As tensões estão a aumentar na administração geral de Andorra, onde altos funcionários estão alegadamente a pressionar o pessoal para não procurar apoio sindical em meio a disputas em curso, incluindo desafios judiciais a reclassificações de postos de trabalho.

O Sindicat del Personal Adscrit a l'Administració General (Sipaag) emitiu um memorando interno a destacar estes incidentes, sem nomear indivíduos ou casos específicos. Enfatiza que a liberdade sindical é um direito constitucional vinculativo para todas as autoridades públicas. O sindicato citou relatos recentes de instruções verbais ou práticas de facto em certos departamentos que desencorajam ou bloqueiam os empregados de contactar sindicatos sobre preocupações laborais.

"Qualquer diretiva interna ou prática que efetivamente dificulte o contacto com um sindicato ou crie medo de exercer esse direito é incompatível com o enquadramento constitucional", afirma o memorando. Refere legislação de apoio que protege contra discriminação ou retaliação por atividade sindical.

O Sipaag delineou passos práticos para o pessoal enfrentar tal pressão: pedir a regulamentação específica que justifica a instrução, solicitá-la por escrito se persistente — por e-mail, memorando ou ordem formal — e reportar pormenores ao sindicato, incluindo data, departamento, método de comunicação, formulação exata e testemunhas se disponíveis. Esta abordagem, disse o sindicato, evita escaladas desnecessárias ao mesmo tempo que garante um tratamento rigoroso.

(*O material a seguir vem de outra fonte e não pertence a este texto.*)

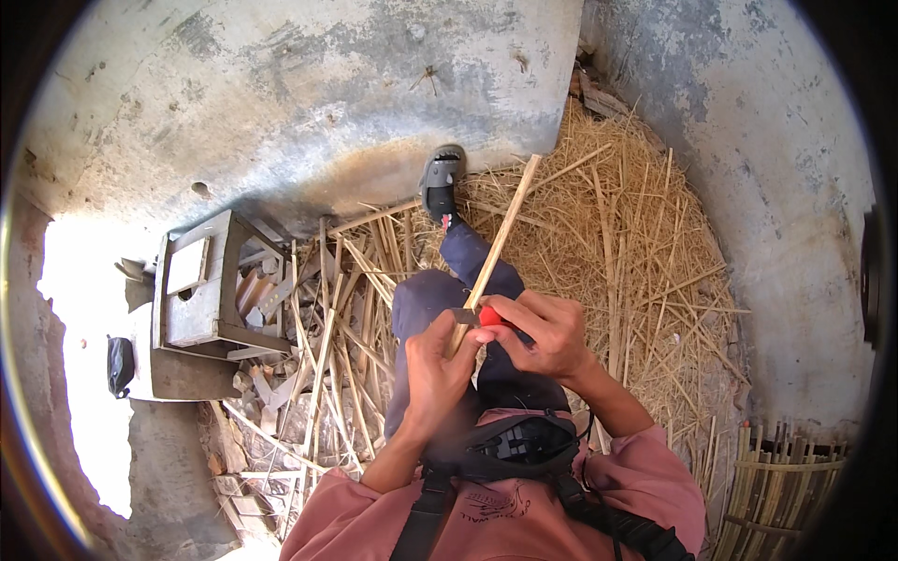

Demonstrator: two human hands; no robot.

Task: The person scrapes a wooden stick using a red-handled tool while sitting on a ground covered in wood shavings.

O memorando enquadra os direitos sindicais não como um privilégio mas como uma salvaguarda constitucional que permite ao pessoal defender-se de forma segura e justa. Termina com um apelo a mais filiações para reforçar a representação, aconselhamento e poder de negociação coletiva.

Estas pressões provêm em parte de decisões judiciais que questionam reclassificações de postos de trabalho, juntamente com questões quotidianas que afetam empregados individuais, alimentando um descontentamento generalizado na administração. O Sipaag não detalhou a escala ou locais precisos da coerção reportada.